To do
Scan the records below for the line containing "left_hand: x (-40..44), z" and the line containing "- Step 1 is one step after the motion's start". Copy both, plus every line between, exactly.

Recorded information
————————

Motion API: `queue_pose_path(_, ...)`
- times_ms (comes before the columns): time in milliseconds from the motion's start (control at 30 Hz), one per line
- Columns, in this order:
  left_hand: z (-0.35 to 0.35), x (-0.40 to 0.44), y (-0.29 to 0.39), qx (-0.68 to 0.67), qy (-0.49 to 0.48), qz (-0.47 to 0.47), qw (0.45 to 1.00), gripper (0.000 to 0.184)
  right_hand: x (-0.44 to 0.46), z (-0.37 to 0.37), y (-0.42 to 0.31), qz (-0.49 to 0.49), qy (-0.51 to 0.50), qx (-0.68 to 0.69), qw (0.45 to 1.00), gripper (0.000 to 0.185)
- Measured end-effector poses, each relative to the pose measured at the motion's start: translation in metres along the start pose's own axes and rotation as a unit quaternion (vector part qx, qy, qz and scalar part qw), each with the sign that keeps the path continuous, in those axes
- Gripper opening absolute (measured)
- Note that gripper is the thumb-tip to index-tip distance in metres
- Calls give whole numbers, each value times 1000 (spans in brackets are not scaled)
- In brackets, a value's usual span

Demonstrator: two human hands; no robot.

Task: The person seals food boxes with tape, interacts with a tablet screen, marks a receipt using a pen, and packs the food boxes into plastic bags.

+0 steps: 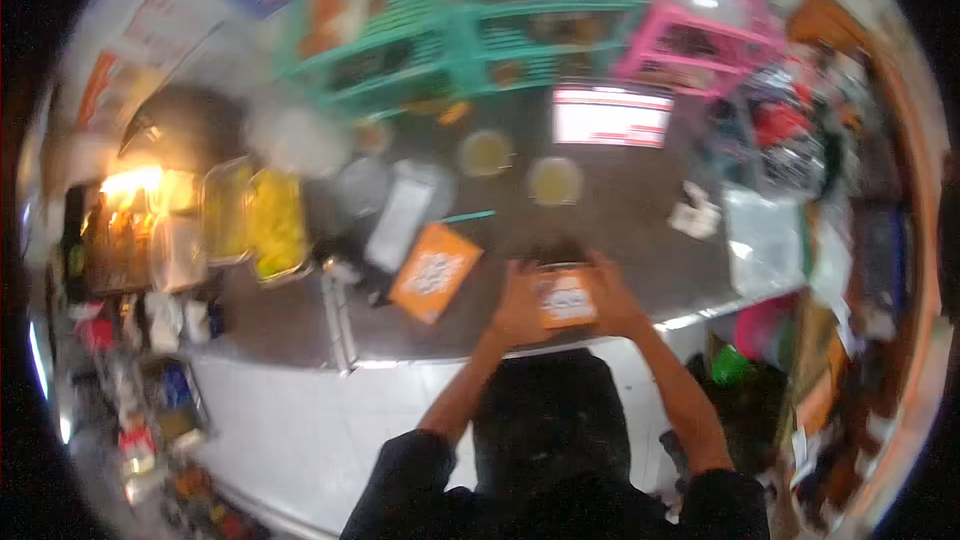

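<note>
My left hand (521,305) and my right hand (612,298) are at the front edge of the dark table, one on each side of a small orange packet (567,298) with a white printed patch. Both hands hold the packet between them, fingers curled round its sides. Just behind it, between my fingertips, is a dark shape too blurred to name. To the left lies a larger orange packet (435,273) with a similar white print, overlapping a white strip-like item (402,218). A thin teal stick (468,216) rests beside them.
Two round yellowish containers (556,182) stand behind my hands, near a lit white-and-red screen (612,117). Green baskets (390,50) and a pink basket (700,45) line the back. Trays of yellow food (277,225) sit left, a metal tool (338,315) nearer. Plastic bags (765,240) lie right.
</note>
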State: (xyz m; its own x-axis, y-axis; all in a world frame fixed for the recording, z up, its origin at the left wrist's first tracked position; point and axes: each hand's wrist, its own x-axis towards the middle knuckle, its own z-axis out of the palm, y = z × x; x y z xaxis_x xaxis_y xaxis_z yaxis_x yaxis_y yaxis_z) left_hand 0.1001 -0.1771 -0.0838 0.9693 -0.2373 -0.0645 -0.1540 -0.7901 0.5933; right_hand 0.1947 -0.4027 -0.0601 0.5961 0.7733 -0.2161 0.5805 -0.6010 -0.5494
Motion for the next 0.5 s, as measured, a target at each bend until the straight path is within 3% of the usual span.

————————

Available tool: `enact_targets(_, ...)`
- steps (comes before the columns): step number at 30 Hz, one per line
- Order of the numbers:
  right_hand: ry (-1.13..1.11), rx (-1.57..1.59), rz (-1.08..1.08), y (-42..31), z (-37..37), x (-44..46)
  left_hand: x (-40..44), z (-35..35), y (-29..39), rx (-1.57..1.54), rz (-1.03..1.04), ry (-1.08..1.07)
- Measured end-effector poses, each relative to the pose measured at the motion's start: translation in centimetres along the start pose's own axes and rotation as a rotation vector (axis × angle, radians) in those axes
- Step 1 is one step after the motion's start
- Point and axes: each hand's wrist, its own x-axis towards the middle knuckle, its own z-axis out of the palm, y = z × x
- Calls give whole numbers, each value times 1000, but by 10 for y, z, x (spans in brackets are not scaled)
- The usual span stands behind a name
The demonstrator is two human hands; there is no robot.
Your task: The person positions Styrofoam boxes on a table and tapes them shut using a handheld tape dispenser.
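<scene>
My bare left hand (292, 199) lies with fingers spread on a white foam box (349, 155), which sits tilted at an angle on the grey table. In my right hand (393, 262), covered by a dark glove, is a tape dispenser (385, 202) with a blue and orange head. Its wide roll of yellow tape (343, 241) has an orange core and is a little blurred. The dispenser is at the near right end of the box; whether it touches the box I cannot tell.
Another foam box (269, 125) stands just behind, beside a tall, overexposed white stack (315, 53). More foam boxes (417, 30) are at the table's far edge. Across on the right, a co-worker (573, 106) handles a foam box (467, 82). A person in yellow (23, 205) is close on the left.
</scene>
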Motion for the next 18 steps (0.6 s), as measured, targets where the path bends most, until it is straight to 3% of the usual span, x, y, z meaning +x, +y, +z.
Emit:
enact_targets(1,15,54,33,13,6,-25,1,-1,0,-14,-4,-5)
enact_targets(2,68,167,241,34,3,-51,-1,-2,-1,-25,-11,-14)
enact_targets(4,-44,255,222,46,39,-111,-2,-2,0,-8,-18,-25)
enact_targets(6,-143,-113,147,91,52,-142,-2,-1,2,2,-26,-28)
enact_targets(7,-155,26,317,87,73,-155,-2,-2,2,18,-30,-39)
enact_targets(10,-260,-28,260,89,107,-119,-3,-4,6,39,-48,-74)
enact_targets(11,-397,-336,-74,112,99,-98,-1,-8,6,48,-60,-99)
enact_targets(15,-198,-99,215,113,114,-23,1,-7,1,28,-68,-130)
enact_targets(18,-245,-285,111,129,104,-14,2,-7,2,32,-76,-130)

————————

Exercise response
  left_hand: x (-40..44), z (-35..35), y (-29..39), rx (-1.57..1.54), rz (-1.03..1.04), ry (-1.08..1.07)
- Measured end-effector poses, each relative to the pose measured at the motion's start: translation in centimetres along the start pose's own axes and rotation as a rotation vector (axis × angle, radians) in those axes
- Step 1 is one step after the motion's start

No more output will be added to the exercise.